What to work on:
The answer must consist of each line below that contains the word "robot", copied in full.

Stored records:
********

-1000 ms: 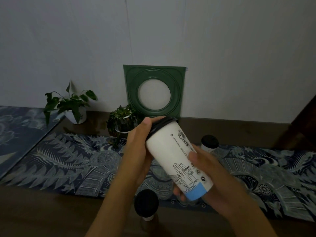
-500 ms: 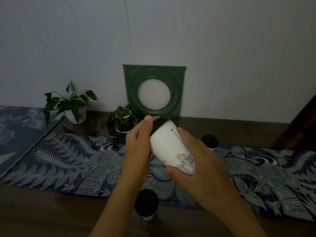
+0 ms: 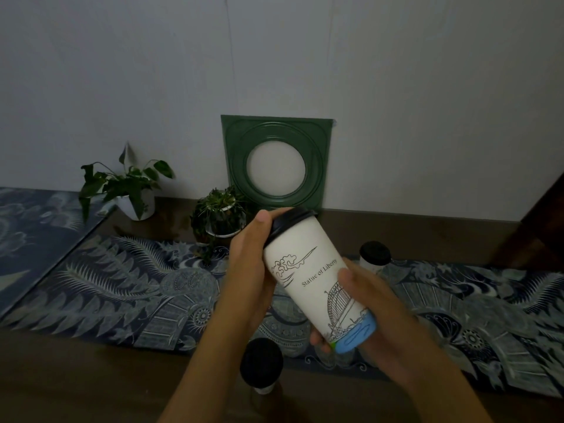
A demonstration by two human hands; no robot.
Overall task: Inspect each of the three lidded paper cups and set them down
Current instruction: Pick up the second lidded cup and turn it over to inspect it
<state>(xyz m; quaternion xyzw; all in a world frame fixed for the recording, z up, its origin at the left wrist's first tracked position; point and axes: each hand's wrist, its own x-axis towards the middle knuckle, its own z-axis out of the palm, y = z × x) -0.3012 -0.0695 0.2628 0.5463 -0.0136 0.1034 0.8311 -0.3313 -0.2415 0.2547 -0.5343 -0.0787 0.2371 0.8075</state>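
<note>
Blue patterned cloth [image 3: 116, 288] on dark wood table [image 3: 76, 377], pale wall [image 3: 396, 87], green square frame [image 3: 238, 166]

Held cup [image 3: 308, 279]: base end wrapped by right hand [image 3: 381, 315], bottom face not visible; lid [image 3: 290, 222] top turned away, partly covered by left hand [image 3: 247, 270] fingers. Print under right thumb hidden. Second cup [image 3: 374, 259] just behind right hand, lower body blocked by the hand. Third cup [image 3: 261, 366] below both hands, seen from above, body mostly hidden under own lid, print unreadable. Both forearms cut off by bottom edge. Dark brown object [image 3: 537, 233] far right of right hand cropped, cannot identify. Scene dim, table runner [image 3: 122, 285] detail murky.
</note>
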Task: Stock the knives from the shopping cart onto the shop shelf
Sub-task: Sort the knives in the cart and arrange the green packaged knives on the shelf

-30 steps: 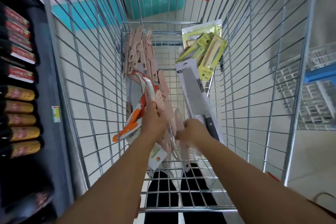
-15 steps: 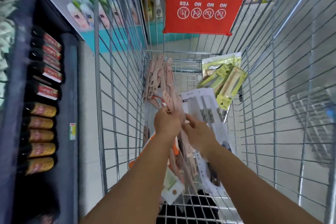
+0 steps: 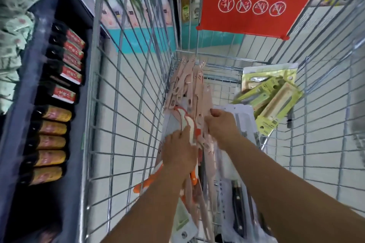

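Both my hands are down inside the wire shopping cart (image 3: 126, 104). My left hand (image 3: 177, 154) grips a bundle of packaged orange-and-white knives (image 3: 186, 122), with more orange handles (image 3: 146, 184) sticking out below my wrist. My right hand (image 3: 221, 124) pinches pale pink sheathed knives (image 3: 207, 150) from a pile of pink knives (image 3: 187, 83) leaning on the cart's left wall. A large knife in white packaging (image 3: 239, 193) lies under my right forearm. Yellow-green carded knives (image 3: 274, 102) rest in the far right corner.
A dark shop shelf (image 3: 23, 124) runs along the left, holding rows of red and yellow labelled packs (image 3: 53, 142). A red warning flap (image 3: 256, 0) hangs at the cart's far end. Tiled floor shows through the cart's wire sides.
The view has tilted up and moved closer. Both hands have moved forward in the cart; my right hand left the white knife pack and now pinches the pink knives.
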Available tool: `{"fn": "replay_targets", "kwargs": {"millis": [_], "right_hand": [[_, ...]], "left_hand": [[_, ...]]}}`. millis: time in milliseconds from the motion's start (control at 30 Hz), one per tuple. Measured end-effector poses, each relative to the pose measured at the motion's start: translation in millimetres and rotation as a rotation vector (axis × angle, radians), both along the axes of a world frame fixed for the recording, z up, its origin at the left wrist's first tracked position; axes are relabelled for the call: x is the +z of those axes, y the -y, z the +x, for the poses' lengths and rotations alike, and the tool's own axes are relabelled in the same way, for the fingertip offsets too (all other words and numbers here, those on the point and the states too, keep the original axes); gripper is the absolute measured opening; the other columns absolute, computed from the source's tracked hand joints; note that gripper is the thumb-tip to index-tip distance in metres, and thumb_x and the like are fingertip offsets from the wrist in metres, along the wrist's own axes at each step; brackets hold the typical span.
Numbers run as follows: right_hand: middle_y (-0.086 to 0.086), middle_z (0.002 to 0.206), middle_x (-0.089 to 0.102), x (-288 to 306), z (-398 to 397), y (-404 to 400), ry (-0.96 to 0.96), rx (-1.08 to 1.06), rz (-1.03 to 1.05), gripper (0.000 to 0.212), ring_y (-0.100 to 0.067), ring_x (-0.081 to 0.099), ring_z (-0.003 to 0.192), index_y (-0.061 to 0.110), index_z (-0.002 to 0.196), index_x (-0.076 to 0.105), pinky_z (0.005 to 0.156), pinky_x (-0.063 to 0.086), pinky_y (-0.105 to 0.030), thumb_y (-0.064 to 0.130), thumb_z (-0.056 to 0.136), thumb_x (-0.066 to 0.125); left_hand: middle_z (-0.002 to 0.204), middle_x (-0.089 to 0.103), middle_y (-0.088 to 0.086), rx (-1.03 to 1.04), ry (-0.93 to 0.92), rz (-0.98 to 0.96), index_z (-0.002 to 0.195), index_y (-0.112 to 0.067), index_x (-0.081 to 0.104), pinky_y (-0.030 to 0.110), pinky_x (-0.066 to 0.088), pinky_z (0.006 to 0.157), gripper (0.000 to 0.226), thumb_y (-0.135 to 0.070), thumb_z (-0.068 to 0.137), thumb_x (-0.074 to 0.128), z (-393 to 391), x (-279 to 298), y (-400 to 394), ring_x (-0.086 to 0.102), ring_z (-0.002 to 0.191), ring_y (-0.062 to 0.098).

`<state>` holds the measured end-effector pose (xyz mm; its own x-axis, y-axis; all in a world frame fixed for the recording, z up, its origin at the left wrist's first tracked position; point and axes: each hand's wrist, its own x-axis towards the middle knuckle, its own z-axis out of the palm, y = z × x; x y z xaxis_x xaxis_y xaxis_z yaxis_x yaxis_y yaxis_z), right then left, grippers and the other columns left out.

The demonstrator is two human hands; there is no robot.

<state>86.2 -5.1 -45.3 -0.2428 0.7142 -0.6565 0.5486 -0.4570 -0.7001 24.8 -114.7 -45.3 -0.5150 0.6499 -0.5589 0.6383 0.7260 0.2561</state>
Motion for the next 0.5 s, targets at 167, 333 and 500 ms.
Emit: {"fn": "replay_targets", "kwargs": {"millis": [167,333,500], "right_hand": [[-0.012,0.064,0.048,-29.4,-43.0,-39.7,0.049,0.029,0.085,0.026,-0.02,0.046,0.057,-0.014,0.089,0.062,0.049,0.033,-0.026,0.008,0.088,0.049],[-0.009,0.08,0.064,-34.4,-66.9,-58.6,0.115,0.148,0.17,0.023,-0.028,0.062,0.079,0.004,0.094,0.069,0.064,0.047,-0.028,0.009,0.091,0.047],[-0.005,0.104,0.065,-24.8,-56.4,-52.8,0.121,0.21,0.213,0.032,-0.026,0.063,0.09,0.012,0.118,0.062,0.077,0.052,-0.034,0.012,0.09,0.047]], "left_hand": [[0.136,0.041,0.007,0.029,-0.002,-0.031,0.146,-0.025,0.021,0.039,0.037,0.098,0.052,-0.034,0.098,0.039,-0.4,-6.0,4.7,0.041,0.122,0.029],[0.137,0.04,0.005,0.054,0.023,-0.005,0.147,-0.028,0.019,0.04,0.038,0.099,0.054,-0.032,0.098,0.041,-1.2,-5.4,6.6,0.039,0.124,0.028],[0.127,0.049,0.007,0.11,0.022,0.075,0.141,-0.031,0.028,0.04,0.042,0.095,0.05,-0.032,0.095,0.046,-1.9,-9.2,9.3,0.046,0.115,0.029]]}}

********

Written answer:
A demonstration by two human hands; no robot.
The demonstrator is two human hands; there is no robot.

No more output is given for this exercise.